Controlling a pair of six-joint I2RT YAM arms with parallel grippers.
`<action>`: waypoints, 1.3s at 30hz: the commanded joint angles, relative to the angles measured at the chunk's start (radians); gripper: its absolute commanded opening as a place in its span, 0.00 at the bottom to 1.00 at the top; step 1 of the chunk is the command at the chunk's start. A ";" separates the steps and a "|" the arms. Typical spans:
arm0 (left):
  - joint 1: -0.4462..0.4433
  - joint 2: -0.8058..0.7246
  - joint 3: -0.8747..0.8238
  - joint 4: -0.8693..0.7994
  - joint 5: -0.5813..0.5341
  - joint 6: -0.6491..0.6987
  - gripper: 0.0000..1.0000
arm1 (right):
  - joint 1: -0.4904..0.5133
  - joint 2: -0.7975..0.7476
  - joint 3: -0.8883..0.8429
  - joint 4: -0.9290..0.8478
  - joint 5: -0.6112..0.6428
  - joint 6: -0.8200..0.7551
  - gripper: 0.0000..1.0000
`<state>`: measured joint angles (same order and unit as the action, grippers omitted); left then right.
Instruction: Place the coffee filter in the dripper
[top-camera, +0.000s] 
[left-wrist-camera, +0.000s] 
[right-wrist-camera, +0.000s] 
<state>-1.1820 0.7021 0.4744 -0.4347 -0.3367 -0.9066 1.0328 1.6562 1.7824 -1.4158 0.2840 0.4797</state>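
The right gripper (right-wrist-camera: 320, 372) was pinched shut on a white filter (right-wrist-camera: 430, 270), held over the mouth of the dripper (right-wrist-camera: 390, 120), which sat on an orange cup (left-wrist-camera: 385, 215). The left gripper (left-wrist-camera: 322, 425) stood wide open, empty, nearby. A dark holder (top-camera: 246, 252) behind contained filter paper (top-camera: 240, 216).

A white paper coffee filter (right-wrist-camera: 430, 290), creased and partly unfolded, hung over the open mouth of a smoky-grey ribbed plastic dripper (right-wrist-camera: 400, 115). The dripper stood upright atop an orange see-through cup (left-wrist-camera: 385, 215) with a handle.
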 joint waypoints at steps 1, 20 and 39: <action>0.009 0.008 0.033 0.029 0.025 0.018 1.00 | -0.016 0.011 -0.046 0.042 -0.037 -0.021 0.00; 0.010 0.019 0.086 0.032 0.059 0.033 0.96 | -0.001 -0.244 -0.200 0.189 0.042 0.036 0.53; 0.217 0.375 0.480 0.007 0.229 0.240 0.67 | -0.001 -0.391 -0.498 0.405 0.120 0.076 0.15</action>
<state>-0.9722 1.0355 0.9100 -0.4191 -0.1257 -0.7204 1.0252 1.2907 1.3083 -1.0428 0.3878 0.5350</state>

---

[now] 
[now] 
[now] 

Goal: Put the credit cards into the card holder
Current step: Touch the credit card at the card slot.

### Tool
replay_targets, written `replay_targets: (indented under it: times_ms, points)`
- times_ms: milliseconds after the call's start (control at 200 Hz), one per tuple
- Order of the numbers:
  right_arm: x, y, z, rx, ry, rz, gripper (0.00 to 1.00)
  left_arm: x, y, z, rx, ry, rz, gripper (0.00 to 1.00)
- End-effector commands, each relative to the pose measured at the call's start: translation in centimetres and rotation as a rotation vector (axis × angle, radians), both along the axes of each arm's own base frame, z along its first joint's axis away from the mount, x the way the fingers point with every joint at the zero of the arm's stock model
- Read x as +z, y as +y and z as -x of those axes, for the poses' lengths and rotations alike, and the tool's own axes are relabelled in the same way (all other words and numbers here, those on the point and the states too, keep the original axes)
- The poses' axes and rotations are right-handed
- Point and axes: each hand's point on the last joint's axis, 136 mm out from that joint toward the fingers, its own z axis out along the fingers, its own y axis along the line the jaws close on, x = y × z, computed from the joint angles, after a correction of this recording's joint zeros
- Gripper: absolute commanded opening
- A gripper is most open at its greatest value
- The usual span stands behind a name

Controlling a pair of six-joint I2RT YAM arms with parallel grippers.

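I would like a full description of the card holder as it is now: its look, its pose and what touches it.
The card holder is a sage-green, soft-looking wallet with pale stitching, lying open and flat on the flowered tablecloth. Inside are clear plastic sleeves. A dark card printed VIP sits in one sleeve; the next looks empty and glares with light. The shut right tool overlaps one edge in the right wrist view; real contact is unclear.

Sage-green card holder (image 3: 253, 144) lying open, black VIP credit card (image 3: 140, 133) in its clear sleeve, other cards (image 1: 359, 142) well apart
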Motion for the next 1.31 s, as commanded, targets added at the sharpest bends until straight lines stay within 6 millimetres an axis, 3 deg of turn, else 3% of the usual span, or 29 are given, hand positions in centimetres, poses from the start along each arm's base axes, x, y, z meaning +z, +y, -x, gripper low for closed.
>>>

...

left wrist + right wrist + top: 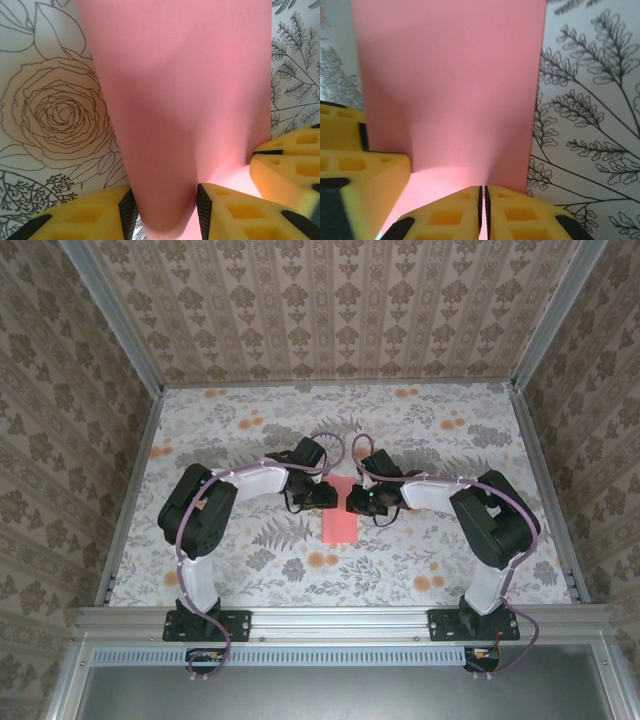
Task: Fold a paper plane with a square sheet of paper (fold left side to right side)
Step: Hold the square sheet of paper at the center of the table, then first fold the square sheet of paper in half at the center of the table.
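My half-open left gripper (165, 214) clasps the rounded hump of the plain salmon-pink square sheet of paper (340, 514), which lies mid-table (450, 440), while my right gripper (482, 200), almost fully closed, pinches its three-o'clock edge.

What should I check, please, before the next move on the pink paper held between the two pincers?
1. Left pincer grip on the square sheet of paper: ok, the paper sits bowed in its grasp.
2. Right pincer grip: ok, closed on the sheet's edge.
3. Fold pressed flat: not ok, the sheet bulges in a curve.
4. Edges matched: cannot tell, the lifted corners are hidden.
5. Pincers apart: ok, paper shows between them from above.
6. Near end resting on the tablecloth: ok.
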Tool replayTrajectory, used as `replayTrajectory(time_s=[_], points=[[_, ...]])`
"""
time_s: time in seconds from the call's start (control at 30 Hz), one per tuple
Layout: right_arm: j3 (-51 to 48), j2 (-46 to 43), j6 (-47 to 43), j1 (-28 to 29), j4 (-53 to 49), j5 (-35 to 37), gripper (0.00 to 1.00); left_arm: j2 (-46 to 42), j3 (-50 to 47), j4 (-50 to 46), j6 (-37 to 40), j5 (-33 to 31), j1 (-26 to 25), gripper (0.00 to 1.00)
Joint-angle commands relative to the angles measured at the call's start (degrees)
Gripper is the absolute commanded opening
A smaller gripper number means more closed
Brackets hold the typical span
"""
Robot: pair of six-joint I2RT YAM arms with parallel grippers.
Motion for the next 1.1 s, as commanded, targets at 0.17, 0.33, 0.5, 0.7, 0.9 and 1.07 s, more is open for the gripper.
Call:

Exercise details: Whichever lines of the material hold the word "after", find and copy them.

Answer to this exercise:
- times_ms: milliseconds after the call's start (control at 200 Hz), one per tuple
- Point and axes: each hand's point on the last joint's axis, 136 mm out from that joint toward the fingers, its own z axis out along the fingers, its own y axis along the line the jaws close on, x = y × z, computed from the joint angles, after a correction of this recording's joint zeros

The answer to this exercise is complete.